As at 22 April 2018, our total order book value stood at approximately £2,155 million (2017 week 16: £2,210 million). This represents 9,050 homes (2017 week 16: 9,219 homes), excluding legal completions to date.
My View: a rather uninspiring update I felt and decided it was time to take profits so sold on the morning of the RNS; whilst my sale was some way off the top of the market price of 210p back in early January, the fact is that in a long career of investing I reckon I have only sold at the top on a handful of occasions: Never feel you are clever enough to buy at the bottom and sell at the top; it just doesn’t happen apart from the “smart crew” on bullectin boards & we all believe them don’t we! TW was one that has earnt its keep in the high-yield portfolio (that massively unexciting stuff) delivering a return of over 15% in the year but I felt that the update may lead to some drift and really time to move on as I have plenty of housebuilder exposure in a PSN & also the TEF a company as I rate as the most exciting in that sector.
Friday 27/04/2018: Air partner: AIR: Appointment of Interim CFO RNS:
Air Partner PLC is delighted to announce the appointment of Chris Mann as Interim Chief Financial Officer.
Chris is a chartered accountant who has worked in finance positions at senior level within a range of listed and private companies, most recently with KONE Corporation and Gatwick Airport Limited.
Chris will remain with the Company until a permanent Chief Financial Officer is appointed in due course. He will not be a director of the Company, nor a member of the Board.
My View: decent move and an apparent safe pair of hands to draw a line under the previous accounting issues and hopefully swiftly move on.
Whats On the horizon next week:
To be honest, next week looks a little dull and I can’t see any Voyager companies with H1 or H2 results pencilled in or for that matter and trading updates that coincide with the same period as last year.

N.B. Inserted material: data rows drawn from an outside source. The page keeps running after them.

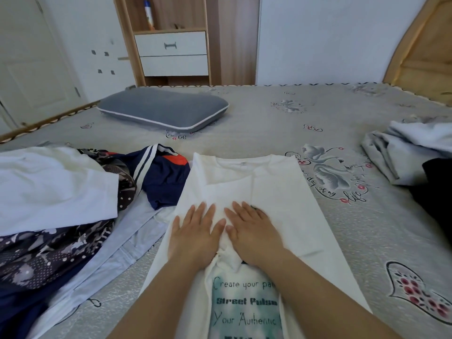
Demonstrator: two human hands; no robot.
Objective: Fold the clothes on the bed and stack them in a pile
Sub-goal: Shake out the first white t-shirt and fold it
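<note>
— Why are both palms down?
— I've got the left hand (195,234) and right hand (252,231) flat, fingers straight, side by side, pressing the white T-shirt (276,192) smooth on the bed (256,118) at six o'clock.
— Anything holding things?
— Only the shelf (168,29) at twelve: a bottle (148,14) stands in it.

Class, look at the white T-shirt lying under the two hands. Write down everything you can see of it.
The white T-shirt lies flat on the grey patterned bed, neckline and a small label at the far end. It looks like thin cotton, with both sides folded inward into a long strip. Near the camera a teal print with partly readable text shows. The left hand and right hand press flat on its middle, where the cloth bunches slightly. Its left edge overlaps a pale blue garment.
</note>
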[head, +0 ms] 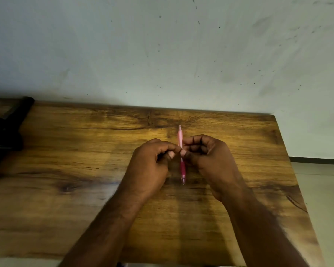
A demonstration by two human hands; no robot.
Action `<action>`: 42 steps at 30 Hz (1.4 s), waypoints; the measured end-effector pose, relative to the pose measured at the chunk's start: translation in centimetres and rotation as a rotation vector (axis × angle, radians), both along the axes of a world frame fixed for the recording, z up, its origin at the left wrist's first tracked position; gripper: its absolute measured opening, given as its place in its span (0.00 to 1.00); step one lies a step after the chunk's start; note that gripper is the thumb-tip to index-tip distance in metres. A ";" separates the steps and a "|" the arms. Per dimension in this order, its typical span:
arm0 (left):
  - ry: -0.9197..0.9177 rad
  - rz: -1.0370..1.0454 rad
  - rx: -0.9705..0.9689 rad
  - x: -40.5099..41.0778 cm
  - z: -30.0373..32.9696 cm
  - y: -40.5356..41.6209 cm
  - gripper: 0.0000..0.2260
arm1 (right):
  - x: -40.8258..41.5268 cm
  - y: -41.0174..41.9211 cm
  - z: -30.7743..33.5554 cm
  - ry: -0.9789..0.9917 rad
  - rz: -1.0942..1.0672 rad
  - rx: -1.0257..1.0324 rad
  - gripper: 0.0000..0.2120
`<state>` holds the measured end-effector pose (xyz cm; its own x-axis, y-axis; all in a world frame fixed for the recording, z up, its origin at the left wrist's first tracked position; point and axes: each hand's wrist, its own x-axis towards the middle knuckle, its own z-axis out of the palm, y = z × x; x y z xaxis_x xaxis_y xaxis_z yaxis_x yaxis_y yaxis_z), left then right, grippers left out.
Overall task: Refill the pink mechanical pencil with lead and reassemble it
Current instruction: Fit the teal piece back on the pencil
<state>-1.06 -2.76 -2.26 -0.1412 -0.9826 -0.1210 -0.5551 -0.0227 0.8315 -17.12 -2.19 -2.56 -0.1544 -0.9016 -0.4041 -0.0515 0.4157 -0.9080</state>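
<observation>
Nearest the camera, two bare forearms reached out over the wooden table (66, 218). Past them, the left hand (152, 166) and right hand (210, 158) met with fingers curled. The right hand pinched the pink mechanical pencil (180, 139) at mid-barrel between thumb and fingertips. The left hand's thumb and forefinger closed against the barrel from the other side; whether they also held a lead was too small to tell. Below the fingers, the darker pink grip and tip pointed back toward the person; above them, the pale barrel and cap end pointed away. No loose lead or cap was visible. Probably the risk lay in thin lead snapping, or a small part dropping, if the pinch twisted or slipped. Beyond the fingers stood a scuffed wall (181, 54), with a dark object (6, 128) far left.
</observation>
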 end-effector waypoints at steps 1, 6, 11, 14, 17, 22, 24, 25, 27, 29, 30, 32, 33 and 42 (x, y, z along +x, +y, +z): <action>-0.033 -0.018 -0.019 0.0 0.0 0.0 0.11 | 0.1 0.0 -0.1 0.084 0.016 -0.014 0.12; -0.136 0.053 -0.135 1.0 0.5 -0.6 0.10 | 1.1 0.5 -0.3 0.540 0.079 -0.127 0.12; -0.175 0.223 -0.130 3.6 0.7 -1.3 0.06 | 1.9 0.7 -0.1 0.677 0.119 -0.158 0.13; -0.209 0.240 -0.075 4.3 0.3 -1.3 0.06 | 2.0 0.9 -0.1 0.723 0.135 -0.169 0.13; -0.229 0.239 -0.061 4.3 0.0 -1.3 0.06 | 2.3 1.0 0.2 0.855 0.160 -0.284 0.14; -0.264 0.271 -0.042 4.3 -0.2 -1.4 0.05 | 4.8 1.4 0.0 0.932 0.280 -0.488 0.09; -0.266 0.268 -0.052 4.4 -0.2 -1.4 0.05 | 5.9 1.8 -0.6 0.960 0.338 -0.534 0.08; -0.270 0.265 -0.063 4.4 -0.2 -1.4 0.06 | 6.3 1.8 -0.9 0.972 0.355 -0.544 0.08; -0.282 0.260 -0.080 4.5 -0.2 -1.5 0.06 | 6.7 1.8 -1.3 0.988 0.379 -0.546 0.08; -0.292 0.254 -0.091 4.5 -0.3 -1.5 0.06 | 6.8 1.7 -1.6 1.020 0.372 -0.542 0.07; -0.297 0.249 -0.095 4.5 -0.3 -1.6 0.06 | 6.9 1.7 -1.7 1.043 0.360 -0.541 0.06; -0.301 0.243 -0.105 4.5 -0.4 -1.5 0.06 | 7.0 1.7 -1.8 1.078 0.334 -0.547 0.03; -0.301 0.244 -0.111 4.5 -0.4 -1.5 0.06 | 7.1 1.6 -1.9 1.084 0.323 -0.548 0.02; -0.287 0.227 -0.134 4.3 -0.9 -1.6 0.08 | 6.7 1.4 -1.4 1.005 0.364 -0.526 0.07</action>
<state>3.28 -4.33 -3.20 0.1028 -0.9947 0.0074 -0.7592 -0.0736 0.6466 -10.46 -0.78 -3.99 0.1090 -0.9770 0.1836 -0.8751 -0.1819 -0.4485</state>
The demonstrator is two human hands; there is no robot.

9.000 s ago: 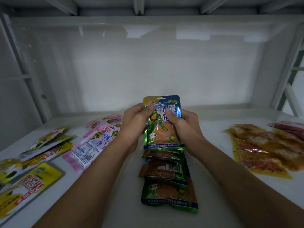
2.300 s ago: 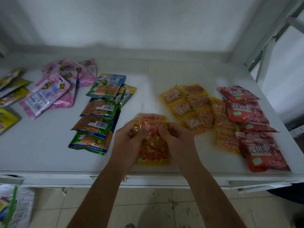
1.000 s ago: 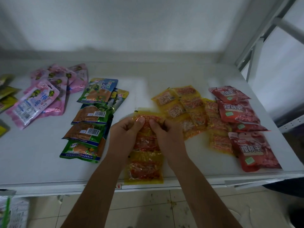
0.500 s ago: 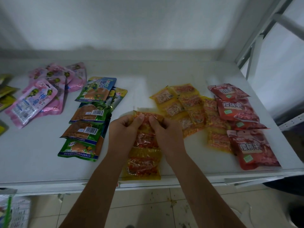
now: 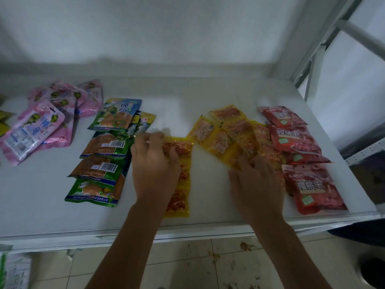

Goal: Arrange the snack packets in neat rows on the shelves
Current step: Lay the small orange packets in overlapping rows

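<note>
A short column of yellow snack packets [image 5: 183, 184] runs from the shelf's front edge toward the back. My left hand [image 5: 154, 163] rests on its far end with fingers spread over the top packet. To the right lies a loose heap of the same yellow packets [image 5: 225, 134]. My right hand [image 5: 256, 182] reaches its fingertips onto the heap's near edge; no packet is lifted. Motion blur hides the exact finger pose of both hands.
The white shelf [image 5: 41, 195] also holds an overlapping column of green packets [image 5: 104, 151], pink packets [image 5: 48, 124] at the left and red packets [image 5: 295, 138] at the right. White frame uprights [image 5: 325, 44] stand at the back right. Stained floor tiles [image 5: 208, 268] lie below the front edge.
My right hand left the yellow column and moved right onto the loose yellow heap. My left hand stayed on the column's top packet and spread flatter.
</note>
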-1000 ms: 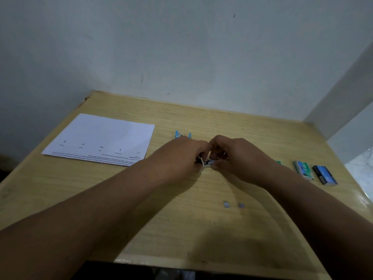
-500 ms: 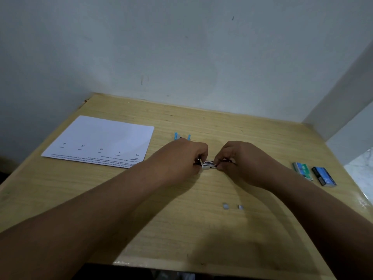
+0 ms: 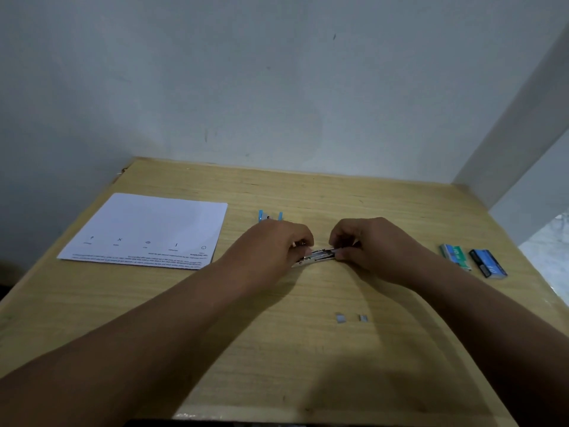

This weekend sees the Hatters final League 2 home match for hopefully some years and then it’s onto League 1 for next season. Strangely in football, I have always had this theory that clubs get promoted to reach an equilibrium between competence and incompetence so let's see what next season brings. Certainly, there will be lots of different town & cities to visit and for me, that’s all part of a great day out. I am already looking forward to the Stadium of Light in Sunderland which will give me an excuse to call into Hartlepool for a couple of swift ones in that superb real ale bar called The Rat race.